Assessment of treatment leaves following implantation of the Integrated System for Workers’ Health Care at FIOCRUZ: 2012–2015

Avaliação das licenças para tratamento de saúde após implantação do Subsistema Integrado de Atenção à Saúde do Servidor na FIOCRUZ: quadriênio 2012–2015

Marden Samir Santa-Marinha; Liliane Reis Teixeira; Elvira Maria Godinho de Seixas Maciel; Maria de Fátima Ramos Moreira

DOI: 10.5327/Z1679443520180080

ABSTRACT

Sickness absenteeism within the federal public service setting is not a quite visible subject. The present ecological time-series study sought to analyze the rate of treatment leaves among FIOCRUZ employees from 2012 to 2015. The 4-year rate was 45.30 (SD=6.50). There was no significant change in the rates along the investigated period (p=0.144). We stress the need for structured data to develop indicators representing the actual health conditions of these workers aiming at suggesting measures to protect and promote the workers' health.

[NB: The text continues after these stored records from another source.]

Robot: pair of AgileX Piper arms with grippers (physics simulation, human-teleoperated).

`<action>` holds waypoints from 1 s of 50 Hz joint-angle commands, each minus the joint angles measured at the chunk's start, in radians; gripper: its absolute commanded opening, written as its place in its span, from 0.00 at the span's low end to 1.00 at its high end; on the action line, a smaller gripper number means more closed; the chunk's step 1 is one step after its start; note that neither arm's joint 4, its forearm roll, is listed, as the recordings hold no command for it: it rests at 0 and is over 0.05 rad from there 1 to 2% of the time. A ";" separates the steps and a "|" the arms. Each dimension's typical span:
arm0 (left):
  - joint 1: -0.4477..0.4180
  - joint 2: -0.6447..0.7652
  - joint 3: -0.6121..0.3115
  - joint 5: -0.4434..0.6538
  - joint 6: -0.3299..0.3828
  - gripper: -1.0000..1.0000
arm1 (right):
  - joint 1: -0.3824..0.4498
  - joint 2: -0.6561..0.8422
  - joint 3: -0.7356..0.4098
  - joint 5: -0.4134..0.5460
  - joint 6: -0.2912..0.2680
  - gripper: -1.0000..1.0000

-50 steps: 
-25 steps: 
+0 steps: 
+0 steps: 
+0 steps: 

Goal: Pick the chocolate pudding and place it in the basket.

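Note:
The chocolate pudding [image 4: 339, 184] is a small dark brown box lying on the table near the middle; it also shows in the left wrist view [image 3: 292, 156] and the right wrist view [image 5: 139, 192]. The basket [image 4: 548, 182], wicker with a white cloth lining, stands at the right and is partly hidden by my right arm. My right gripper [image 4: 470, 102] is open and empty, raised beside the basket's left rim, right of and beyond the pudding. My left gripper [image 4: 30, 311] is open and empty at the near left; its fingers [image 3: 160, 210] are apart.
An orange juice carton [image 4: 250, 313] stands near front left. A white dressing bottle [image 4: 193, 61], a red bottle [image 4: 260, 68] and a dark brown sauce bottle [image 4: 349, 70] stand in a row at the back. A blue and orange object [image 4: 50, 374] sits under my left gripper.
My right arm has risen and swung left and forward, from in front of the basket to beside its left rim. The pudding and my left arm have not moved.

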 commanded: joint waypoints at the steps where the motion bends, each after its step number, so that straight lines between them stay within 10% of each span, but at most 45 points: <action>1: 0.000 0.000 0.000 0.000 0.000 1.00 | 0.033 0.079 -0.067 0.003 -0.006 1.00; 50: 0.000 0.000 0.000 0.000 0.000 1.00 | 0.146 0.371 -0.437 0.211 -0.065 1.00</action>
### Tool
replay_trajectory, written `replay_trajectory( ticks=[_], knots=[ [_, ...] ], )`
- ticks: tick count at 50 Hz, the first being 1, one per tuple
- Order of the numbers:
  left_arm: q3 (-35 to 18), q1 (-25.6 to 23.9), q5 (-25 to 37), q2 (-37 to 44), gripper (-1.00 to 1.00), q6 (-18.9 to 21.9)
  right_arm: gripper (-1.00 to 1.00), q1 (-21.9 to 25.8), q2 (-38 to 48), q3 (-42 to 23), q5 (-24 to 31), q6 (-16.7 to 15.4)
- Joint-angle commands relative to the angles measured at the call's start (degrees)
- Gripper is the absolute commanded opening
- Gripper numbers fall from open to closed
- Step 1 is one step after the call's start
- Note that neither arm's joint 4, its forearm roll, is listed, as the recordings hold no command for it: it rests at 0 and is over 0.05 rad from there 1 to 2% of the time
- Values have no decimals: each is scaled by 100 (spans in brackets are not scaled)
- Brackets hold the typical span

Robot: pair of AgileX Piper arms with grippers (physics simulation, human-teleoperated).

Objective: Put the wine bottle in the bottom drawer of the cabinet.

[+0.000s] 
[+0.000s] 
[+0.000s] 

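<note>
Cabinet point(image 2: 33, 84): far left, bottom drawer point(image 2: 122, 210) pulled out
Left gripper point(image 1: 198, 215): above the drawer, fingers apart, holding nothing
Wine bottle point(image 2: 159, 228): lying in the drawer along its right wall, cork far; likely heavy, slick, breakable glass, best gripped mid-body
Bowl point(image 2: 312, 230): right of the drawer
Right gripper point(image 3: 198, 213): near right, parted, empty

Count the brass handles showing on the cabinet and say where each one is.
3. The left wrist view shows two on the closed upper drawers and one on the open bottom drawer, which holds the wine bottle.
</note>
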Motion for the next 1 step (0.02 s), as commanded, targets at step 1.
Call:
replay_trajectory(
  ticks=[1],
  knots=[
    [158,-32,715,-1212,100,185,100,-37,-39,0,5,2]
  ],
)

Keywords: absenteeism; public sector; human resources; occupational health.

RESUMO

O absenteísmo por doença no serviço público federal é uma temática de pouca visibilidade. Este é um estudo ecológico de série temporal com objetivo de analisar a taxa de licença para tratamento de saúde entre os servidores da FIOCRUZ no quadriênio 2012–2015. A taxa do quadriênio foi de 45,30 (DP=6,50). Não se identificou variação significativa das taxas entre os anos estudados (p=0,144). Enfatiza-se a necessidade de dados de forma estruturada para construção de indicadores para o conhecimento da realidade de saúde desses trabalhadores, visando à proposição de medidas de proteção e promoção da saúde do trabalhador.

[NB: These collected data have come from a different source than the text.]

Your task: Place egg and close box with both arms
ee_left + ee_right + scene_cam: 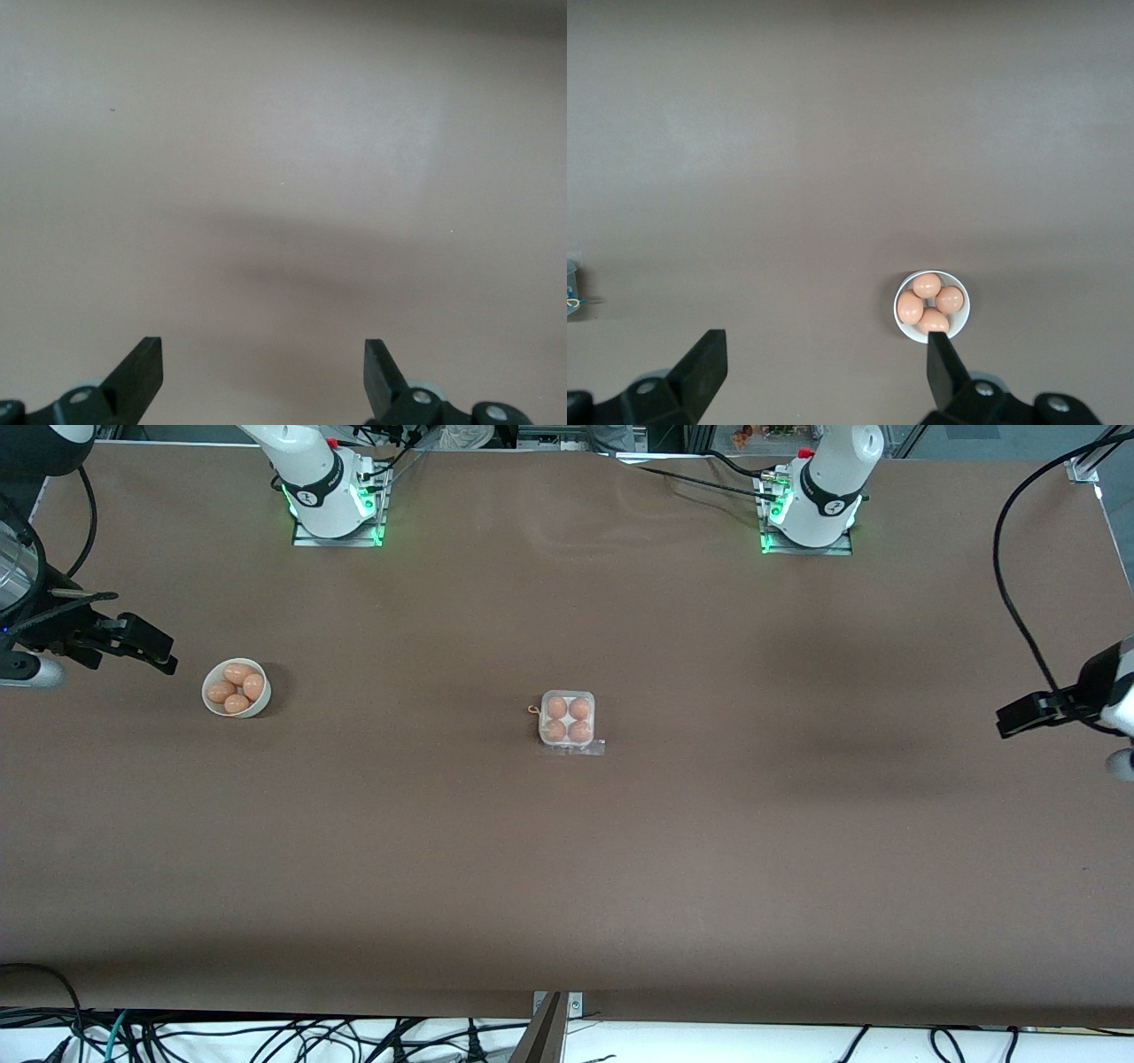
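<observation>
The box (567, 721), a small white tray under a clear lid, sits mid-table with several brown eggs (556, 708) in its cells; the lid looks folded down over them. More eggs (237, 673) lie in a round white bowl (213, 701) toward the right arm's end. My right gripper (159, 651) hangs open and empty over the table beside that bowl; in its wrist view the bowl (959, 321) shows by one fingertip (939, 350), and the gripper (824, 350) holds nothing. My left gripper (1010, 722) waits open over bare table at the left arm's end; the gripper (263, 354) is empty.
The brown table (567, 886) stretches wide around the box. Both arm bases (337, 496) stand along the edge farthest from the front camera. Loose black cables (1019, 602) hang near the left arm's end.
</observation>
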Robot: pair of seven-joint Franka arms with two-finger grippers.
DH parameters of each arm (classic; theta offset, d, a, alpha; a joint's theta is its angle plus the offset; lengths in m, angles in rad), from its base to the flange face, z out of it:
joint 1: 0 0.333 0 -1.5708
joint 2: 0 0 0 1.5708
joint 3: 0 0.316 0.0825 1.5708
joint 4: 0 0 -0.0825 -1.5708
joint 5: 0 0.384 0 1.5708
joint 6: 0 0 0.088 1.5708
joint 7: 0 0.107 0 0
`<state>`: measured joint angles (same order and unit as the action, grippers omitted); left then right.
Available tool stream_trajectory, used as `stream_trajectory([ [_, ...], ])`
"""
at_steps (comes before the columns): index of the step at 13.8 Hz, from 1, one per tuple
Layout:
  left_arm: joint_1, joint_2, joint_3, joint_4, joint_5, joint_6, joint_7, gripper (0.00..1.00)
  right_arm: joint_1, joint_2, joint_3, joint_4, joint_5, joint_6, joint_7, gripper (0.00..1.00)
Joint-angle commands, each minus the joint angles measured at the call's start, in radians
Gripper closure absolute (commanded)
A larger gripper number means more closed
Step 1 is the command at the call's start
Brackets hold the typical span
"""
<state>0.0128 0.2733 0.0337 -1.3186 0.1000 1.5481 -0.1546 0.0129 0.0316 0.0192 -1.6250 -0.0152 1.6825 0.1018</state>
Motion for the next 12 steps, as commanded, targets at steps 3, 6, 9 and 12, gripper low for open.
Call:
stream_trajectory([
  [3, 0.009, -0.089, -0.017, -0.161, -0.061, 0.148, 0.0, 0.0, -0.014, -0.013, 0.013, -0.012, -0.003, 0.008, -0.001, 0.0],
  [6, 0.013, -0.112, -0.017, -0.166, -0.065, 0.142, 0.012, 0.0, -0.014, -0.013, 0.013, -0.012, -0.003, 0.006, -0.001, 0.0],
  [9, 0.019, -0.132, -0.018, -0.172, -0.069, 0.139, 0.013, 0.0, -0.014, -0.013, 0.013, -0.012, -0.003, 0.005, -0.001, 0.0],
  [12, 0.025, -0.157, -0.037, -0.191, -0.069, 0.136, 0.009, 0.0, -0.014, -0.013, 0.013, -0.012, -0.003, 0.005, -0.001, 0.0],
])
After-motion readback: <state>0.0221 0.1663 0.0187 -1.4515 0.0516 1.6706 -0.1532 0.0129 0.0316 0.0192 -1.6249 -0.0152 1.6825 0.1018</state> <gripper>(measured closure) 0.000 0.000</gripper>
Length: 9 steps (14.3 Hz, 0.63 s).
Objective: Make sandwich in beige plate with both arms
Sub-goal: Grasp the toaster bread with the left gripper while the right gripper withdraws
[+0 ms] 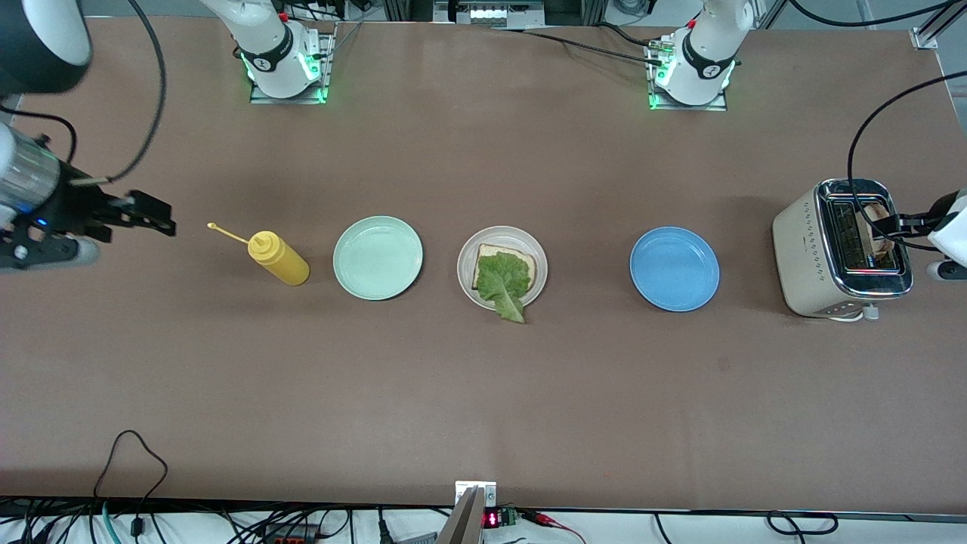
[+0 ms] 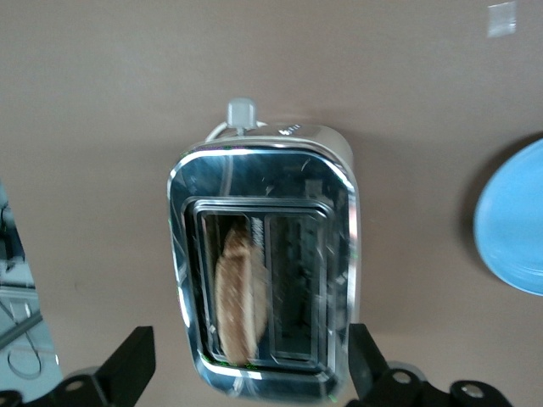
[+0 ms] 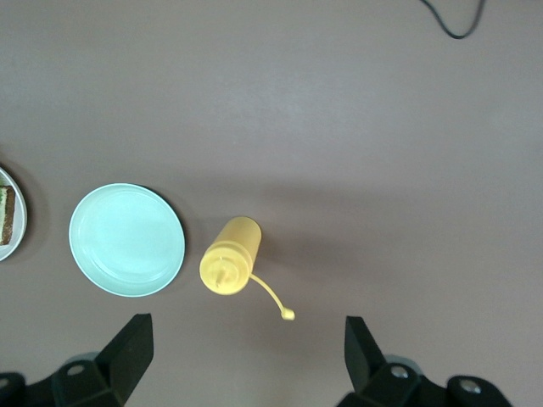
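The beige plate (image 1: pixel 464 273) sits mid-table with one toast slice (image 1: pixel 488 252) on it and a green lettuce leaf (image 1: pixel 505 281) on top, its tip hanging over the rim. A second toast slice (image 2: pixel 240 292) stands in one slot of the toaster (image 1: pixel 820 253) at the left arm's end. My left gripper (image 2: pixel 250 365) hangs over the toaster (image 2: pixel 335 174), open wide, holding nothing; the front view shows this left gripper (image 1: pixel 906 227) above the slots. My right gripper (image 1: pixel 159 215) waits open over bare table beside the mustard bottle; its jaws (image 3: pixel 246 352) are empty.
A yellow mustard bottle (image 1: pixel 279 258) lies on its side beside a pale mint-green plate (image 1: pixel 378 258) toward the right arm's end. A blue plate (image 1: pixel 675 269) lies between the beige plate and the toaster. Cables trail along the table's near edge.
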### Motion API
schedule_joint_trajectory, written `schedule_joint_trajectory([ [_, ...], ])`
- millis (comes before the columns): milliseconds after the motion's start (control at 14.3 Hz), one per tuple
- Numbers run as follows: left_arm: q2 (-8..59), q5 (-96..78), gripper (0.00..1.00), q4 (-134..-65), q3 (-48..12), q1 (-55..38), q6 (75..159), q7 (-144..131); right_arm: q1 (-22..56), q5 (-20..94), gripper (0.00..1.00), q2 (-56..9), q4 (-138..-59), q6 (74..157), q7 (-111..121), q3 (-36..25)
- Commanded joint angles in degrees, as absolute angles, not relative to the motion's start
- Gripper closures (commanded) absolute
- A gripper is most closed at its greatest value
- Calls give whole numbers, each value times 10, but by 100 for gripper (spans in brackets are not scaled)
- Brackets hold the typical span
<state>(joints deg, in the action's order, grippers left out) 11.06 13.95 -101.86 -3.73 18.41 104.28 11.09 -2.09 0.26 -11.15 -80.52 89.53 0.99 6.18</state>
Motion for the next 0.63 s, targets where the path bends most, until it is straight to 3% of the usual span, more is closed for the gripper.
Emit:
schedule_joint_trajectory([
  [0,98,152,8,-1071,-43,206,1090,143,-47,-6,0,-53,-847,889,-7,81],
  [491,86,151,12,-1147,-43,247,1149,164,-48,-6,0,10,-893,892,-39,77],
  [561,81,151,17,-1154,-44,247,1149,164,-33,-5,0,10,-892,892,-45,64],
])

Palavras-chave: absenteísmo; setor público; recursos humanos; saúde do trabalhador.

INTRODUCTION

Workers' illnesses, whether related to work or not, pose an economic cost to society, to wit, the direct cost of absenteeism and the one resulting from the payment of benefits to workers on leave. In addition, absenteeism affects the workers themselves and their families through reduction of income, impaired productivity and expenses with health care, within which context the treatment of noncommunicable chronic diseases stands out. According to estimates, accidents and work-related diseases are responsible for the loss of 4% of the global gross domestic product, i.e., about 2.8 trillion dollars, while 145 billion euro are spent annually in the European Union (EU). Musculoskeletal disorders exhibit higher prevalence among EU workers, corresponding to more than 10% of the years lost to disease in 2009. In the United Kingdom, these disorders represented about 40% of the cases of work-related diseases in 2011-20121.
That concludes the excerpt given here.